Exposition Tempête
Mari Chordà... i moltes altres coses
02/02/2024 - 28/04/2024
A cura de Teresa Grandas
Mari Chordà (Amposta, 1942) utilise l’image, la langue ou l’action sociale en tant que matériel pour son œuvre et comme des éléments constitutifs de sa vie. L’artiste, l’écrivaine, poétesse et activiste est un tout indissociable qui sous-tend une attitude et des convictions qui déterminent l’axe vertébral de son travail et de sa vie. Elle évolue dans un présent continu, dans lequel tout ce qu’elle fait est une expérience simultanée, inséparable. Observatrice active et attentive de la réalité qui l’entoure, elle ressent le besoin d’y prendre part, d’agiter et de subvertir ce qu’elle voit, selon des principes déterminés par le féminisme, en réponse au contexte étouffant du franquisme, mais maintenus dans le temps face à une société qui devra encore changer plusieurs de ses valeurs, et qui doit restituer la visibilité et la reconnaissance du travail des femmes.
Elle créa Lo Llar à Amposta, un espace qui fut pendant deux ans un centre d’activités culturelles proposant des concerts, des expositions et d’autres activités. Plus tard, à Barcelone, elle créa laSal avec un groupe de femmes : un bar-bibliothèque conçu comme un espace pour échanger, se soutenir et recevoir des conseils. Ce lieu devint laSal, Edicions de les Dones (Éditions des femmes), une maison d’édition consacrée aux autrices de littérature et d’essais. laSal était un endroit idéal pour passer du bon temps : « On passait notre temps à générer des mots, de la musique et, surtout, du plaisir […]. Le plaisir est très subversif. »[1] Tout ce que Mari fait est traversé par le besoin de profiter, par le jeu, ce qui ne retire pas la légitimité de lutter contre la situation des femmes ou sa propre pratique, mais qui la renforce. La revendication du plaisir est très présent en tant que besoin et comme un outil pour voir le monde et, surtout, pour y habiter, pour briser ce qui avait été établi, qui reléguait les femmes à la passivité ou à la négation. Le jeu est également présent dans ses sculptures basées sur l’interaction et la mobilité, qui surgissent à partir de la première qu’elle créa, un jouet pour sa fille.

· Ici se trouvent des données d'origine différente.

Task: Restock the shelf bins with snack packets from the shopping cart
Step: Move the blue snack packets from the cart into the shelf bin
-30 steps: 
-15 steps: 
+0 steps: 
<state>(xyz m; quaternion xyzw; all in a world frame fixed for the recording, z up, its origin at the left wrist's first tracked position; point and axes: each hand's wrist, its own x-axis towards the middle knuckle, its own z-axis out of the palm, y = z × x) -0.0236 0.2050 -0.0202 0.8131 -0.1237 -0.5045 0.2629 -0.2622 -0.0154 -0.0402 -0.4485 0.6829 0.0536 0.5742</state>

Pionnière de sa génération à exprimer la sexualité féminine libre, à parler du plaisir, de la maternité et de relations lesbiennes dans sa peinture et sa poésie, elle peignit le premier Vagin en 1964, alors qu’elle était encore étudiante à la Faculté des Beaux-arts (anachronique) à Barcelone : « J’imaginais le corps féminin de l’intérieur, avec quelques souvenirs des formes, mais c’était un figuratif pas du tout réaliste ».[2] Elle peint les fluides du corps, les sécrétions, les organes sexuels ou les coïts non pas depuis l’abjection, mais en utilisant des formes et des couleurs attirantes, très proches de la sensibilité visuelle du pop ou du style psychédélique, dans lequel elle revendique un érotisme total.
Son œuvre est un NON constant, dans une approche de plaisir et de plénitude. Elle revendique la culture et le territoire, l’enracinement, qu’elle relie à une façon d’aller de l’avant et de faire son chemin. Elle revendique la promotion de la recherche en tant qu’outil pour donner de la visibilité aux femmes. Elle ne veut pas construire une mémoire, mais elle veut être un outil de changement de la mémoire construite et du regard de présent et d’avenir. Mari Chordà ne peut s’empêcher de dénoncer ce avec quoi elle n’est pas d’accord, comme à l’occasion du discours d’Amposta en 2022, où elle parla de la maltraitance envers les animaux lors des fêtes du village, qui encourageait les mauvais traitements au nom de la tradition. Peindre, écrire, jouer ou se positionner sont des formes de restitution de ce présent continu que proclamait Gertrude Stein et qui soutient l’engagement politique de Mari Chordà.
Teresa Grandas
[1] Documentaire I moltes altres dones (Et beaucoup d’autres femmes) Idée originale : Sonia Trigo et Dolors Marín. Réalisé par Sonia Trigo, Andrea Corachán, Nacheli Beas, Marta Muñoz, Begoña Montalbán et Maria Romero García. Centre de Culture de Femmes Francesca Bonnemaison, 2007.
[2] Documentaire Dones amb nom propi (Des femmes en pleine puissance) Canal 21 Ebre, 22 septembre 2015, https://www.youtube.com/watch?v=oVj6Ech_DX8
Mari Chordà... i moltes altres coses est une coproduction du MACBA, du Museu d'Art Contemporain de Barcelone et du Museu d'Art Modern de la Diputació de Tarragona.